Elise réfléchit quelques instants, puis secoua la tête.

— Non, monsieur, je ne me souviens de rien. Madame était de bonne humeur. Ses affaires marchaient bien, disait-elle. Sa tournée avait été fructueuse. Elle me demanda de téléphoner à l’Universal Airlines et de lui réserver une place sur l’avion partant le lendemain matin à destination de Londres. L’avion du matin étant au complet, elle dut prendre celui de midi.

— Vous a-t-elle dit ce qu’elle allait faire en Angleterre ? Ce voyage était-il urgent ?

— Oh ! je ne crois pas, monsieur. Madame se rendait fréquemment à Londres. D’ordinaire, elle m’en prévenait la veille.

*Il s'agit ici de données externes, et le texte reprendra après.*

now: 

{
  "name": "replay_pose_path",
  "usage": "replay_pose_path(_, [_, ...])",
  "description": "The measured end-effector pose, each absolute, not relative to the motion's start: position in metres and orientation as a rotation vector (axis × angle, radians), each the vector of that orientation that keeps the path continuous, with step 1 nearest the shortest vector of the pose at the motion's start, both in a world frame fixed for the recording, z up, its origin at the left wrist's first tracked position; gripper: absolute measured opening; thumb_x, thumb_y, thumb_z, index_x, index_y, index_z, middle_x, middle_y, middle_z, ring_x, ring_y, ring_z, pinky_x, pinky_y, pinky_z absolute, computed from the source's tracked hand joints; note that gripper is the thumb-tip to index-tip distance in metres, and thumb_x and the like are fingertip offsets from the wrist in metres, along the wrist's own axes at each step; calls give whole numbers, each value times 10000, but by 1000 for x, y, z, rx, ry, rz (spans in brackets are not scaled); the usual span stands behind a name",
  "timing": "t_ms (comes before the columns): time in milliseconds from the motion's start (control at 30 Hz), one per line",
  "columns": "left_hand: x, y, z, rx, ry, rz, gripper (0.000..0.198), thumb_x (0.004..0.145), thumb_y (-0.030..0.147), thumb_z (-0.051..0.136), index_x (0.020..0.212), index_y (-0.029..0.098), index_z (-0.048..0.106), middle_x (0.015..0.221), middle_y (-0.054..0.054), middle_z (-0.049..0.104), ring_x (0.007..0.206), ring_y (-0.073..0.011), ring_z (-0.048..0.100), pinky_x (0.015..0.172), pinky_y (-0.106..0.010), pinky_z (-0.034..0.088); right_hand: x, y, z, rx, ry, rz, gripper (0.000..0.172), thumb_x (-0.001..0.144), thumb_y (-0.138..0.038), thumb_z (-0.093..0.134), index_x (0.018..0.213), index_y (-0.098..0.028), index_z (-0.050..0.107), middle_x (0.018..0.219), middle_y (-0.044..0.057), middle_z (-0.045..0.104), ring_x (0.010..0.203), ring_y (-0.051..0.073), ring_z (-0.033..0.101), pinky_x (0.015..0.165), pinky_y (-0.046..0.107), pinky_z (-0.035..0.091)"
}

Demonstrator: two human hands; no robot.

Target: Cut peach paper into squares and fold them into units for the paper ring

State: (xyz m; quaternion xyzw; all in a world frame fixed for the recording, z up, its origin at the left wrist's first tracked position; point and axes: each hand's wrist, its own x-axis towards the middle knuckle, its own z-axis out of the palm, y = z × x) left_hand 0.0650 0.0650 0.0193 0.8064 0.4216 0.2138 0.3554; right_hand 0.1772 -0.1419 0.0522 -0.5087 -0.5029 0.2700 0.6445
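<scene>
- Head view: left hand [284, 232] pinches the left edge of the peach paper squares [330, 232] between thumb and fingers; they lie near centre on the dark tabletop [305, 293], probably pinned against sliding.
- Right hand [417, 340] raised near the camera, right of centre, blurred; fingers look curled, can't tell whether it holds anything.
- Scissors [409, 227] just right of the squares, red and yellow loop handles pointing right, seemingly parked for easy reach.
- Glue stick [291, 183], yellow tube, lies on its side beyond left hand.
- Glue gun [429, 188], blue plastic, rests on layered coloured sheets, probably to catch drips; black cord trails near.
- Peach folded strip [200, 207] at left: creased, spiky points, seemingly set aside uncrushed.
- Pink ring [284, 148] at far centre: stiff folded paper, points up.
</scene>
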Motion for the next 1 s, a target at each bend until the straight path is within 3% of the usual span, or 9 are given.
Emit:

— Mme Giselle a-t-elle reçu des clients ce soir-là ?

— Un seul je crois, mais je ne l’affirmerai pas. Madame ne m’a rien dit, mais Georges pourrait peut-être vous renseigner.

Fournier tira de sa poche plusieurs photographies – pour la plupart des instantanés pris par les reporters à la sortie du tribunal d’enquête.

— Mademoiselle, reconnaissez-vous quelqu’un parmi ces gens-là ?

Elise examina les photos l’une après l’autre, puis secoua la tête.

— Non, monsieur.

— Allons, peut-être aurons-nous plus de succès auprès de Georges.

— Je le souhaite, monsieur. Malheureusement, Georges n’a pas une très bonne vue.

Fournier se leva.

— Eh bien, mademoiselle, nous prenons congé de vous… c’est-à-dire si vous êtes certaine de n’avoir rien omis.

— Moi ? Que puis-je vous dire de plus ?

Elise paraissait mal à l’aise.

— Entendu. Venez, monsieur Poirot. Excusez-moi, mais cherchez-vous quelque chose ?

Poirot, en effet, faisait le tour de la pièce et regardait autour de lui, l’air curieux.

— Oui, je cherche quelque chose que je ne trouve pas.

— Quoi donc ?

— Des photographies. Les portraits des parents de Mme Giselle… de sa famille.

Elise lui fournit l’explication :

— Madame n’avait pas de famille. Elle était seule au monde.

— Elle avait une fille, dit vivement Poirot.

— Ah ! oui ! C’est vrai. Elle avait une fille. Elise poussa un soupir.

— Mais où est son portrait ? insista Poirot.

— Oh ! Monsieur ne comprend pas. Madame avait une fille, mais voilà bien longtemps qu’elle ne la voyait plus.

Elise leva les mains avec un geste expressif.